Хотя я и был в ту пору ребенком, ведь мне было всего одиннадцать лет, новость произвела на меня глубочайшее впечатление. Я привык все время слышать от матери, что маршал Брюн — единственная моя опора в будущем, и мне казалось, будто я во второй раз лишился отца. Чем сильнее горе давит на юное сердце, тем неизгладимее след оно оставляет на нем. С этого времени ведут начало скорее инстинктивная, чем основанная на голосе разума ненависть, которую я испытывал к Реставрации, и первые ростки мировоззрения, которое, разумеется, могло изменяться у меня по мере становления моего гражданского самосознания, но, вероятно, навсегда заложило основу моих политических верований.

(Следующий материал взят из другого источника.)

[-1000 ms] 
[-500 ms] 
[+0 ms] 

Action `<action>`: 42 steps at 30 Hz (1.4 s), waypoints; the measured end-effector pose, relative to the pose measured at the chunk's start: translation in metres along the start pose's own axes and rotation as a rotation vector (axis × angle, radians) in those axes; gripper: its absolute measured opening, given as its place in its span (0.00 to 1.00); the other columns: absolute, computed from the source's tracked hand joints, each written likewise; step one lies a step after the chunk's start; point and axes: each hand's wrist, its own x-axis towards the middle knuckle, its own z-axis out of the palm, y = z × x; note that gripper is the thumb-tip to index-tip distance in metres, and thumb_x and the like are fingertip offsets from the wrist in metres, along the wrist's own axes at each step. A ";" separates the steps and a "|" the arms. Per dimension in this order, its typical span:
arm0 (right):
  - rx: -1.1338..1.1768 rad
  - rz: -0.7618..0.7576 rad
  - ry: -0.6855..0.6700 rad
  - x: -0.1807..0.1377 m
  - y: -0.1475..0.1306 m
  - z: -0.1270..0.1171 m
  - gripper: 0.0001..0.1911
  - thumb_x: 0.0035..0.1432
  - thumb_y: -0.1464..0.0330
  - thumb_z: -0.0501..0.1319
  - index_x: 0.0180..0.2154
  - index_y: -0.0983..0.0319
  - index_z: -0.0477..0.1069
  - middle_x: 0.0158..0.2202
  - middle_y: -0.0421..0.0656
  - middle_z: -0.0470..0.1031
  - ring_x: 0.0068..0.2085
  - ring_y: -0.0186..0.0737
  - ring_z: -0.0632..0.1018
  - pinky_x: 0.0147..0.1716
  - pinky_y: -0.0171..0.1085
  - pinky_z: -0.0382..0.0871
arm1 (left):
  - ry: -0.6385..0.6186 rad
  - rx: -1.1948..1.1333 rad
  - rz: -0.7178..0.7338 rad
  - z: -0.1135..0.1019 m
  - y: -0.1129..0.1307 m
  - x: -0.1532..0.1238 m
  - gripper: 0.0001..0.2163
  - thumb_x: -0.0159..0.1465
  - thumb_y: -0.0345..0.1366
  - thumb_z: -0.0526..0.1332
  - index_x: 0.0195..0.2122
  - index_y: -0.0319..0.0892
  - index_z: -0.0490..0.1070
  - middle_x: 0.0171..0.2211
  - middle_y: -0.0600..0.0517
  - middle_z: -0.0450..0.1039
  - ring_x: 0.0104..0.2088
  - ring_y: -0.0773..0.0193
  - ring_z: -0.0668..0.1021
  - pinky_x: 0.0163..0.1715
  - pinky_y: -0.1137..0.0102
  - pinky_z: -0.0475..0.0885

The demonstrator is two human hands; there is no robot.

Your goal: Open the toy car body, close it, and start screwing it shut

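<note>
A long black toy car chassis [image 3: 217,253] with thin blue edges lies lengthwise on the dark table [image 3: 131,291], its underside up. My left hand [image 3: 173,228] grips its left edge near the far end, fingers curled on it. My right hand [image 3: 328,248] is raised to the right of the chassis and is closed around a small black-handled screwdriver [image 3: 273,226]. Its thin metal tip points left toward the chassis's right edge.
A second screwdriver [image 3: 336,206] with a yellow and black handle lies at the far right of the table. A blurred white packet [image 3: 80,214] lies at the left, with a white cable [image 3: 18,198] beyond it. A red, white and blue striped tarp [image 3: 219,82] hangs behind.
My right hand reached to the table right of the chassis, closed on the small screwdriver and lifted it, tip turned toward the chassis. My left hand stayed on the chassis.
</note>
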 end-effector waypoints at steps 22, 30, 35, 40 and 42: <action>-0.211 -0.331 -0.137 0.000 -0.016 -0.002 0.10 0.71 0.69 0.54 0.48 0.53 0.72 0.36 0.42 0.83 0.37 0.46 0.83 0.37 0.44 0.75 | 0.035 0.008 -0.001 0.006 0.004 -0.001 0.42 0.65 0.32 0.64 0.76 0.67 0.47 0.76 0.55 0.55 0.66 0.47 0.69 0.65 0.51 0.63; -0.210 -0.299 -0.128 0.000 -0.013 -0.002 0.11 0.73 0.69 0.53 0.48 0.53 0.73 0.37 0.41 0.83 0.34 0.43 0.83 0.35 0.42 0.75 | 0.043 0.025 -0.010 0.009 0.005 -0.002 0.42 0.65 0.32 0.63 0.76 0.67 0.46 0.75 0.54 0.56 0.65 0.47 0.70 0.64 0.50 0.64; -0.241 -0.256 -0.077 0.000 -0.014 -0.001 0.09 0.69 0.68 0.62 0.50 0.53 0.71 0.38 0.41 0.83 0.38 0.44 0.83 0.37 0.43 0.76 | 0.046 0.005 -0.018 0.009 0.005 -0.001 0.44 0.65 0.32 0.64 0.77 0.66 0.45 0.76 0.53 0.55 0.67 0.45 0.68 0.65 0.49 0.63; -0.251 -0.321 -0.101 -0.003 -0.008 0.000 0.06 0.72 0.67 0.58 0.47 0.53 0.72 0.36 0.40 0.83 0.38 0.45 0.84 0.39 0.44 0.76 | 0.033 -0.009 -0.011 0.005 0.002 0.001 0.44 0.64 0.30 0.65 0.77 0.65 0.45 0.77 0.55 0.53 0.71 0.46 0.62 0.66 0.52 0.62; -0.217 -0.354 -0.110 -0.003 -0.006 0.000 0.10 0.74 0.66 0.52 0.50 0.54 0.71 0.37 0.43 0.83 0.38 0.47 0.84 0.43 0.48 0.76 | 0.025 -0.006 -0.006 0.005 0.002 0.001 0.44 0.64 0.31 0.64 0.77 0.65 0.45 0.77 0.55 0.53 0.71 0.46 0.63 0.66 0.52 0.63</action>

Так что нетрудно понять, с каким чувством открывал я дверь комнаты, где испустил последний вздох тот, кто клялся перед Богом быть мне вторым отцом и, насколько это от него зависело, сдержал свое слово. Мне казалось, что в этой комнате должно было сохраниться что-то роковое, вроде запаха крови. Я быстро огляделся вокруг и с удивлением обнаружил, что она заурядна и приятна на вид, как самая обыкновенная комната. В камине, расположенном напротив двери, ярко пылал огонь; белые занавески закрывали окна, через которые ворвались убийцы; голубые бумажные обои выставляли напоказ крупные безвкусные цветы. Две парные кровати манили ко сну; одним словом — комната как комната. Однако между камином и кроватью на высоте примерно трех с половиной футов виднелась круглая ямка глубиной с палец: это было пулевое отверстие, единственный оставшийся след убийства.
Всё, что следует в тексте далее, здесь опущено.